**Task details**
The data should be written out in full, exactly as it stands, and the pictures dropped.

**Data segment**
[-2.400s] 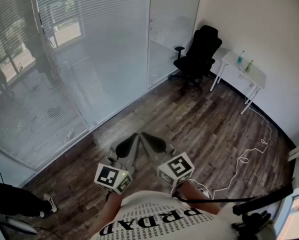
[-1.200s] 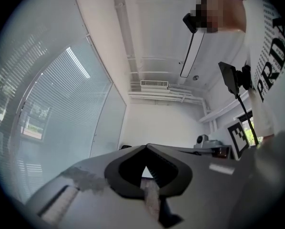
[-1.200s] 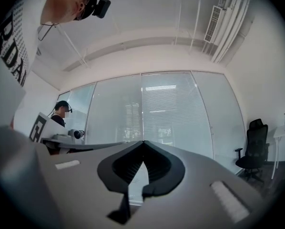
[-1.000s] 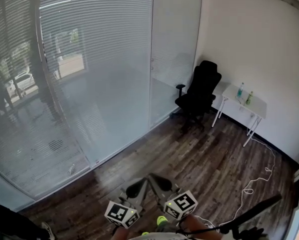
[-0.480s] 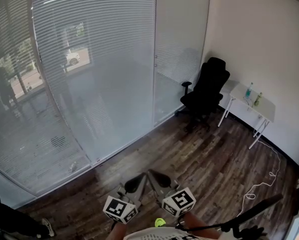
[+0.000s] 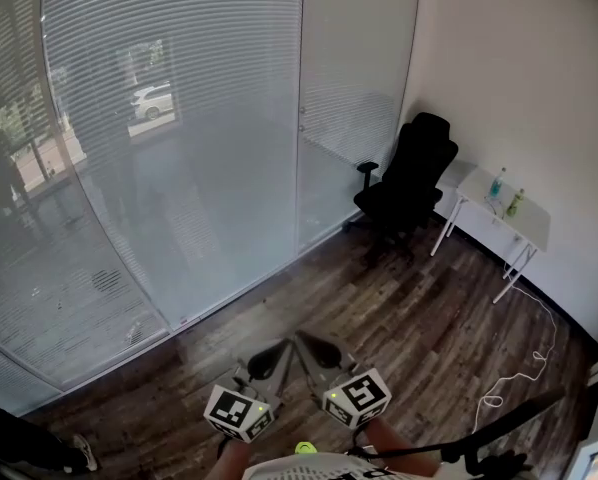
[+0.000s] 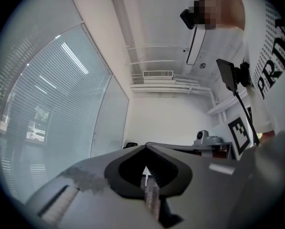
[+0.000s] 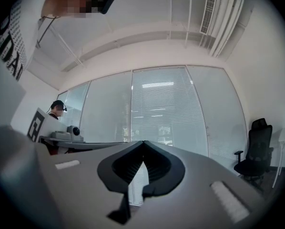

**Task result**
[-2.400s] 
[-1.200s] 
[-1.200s] 
[-1.000s] 
[-0.480s] 
[+0.000s] 
[+0.000s] 
[+0.000s] 

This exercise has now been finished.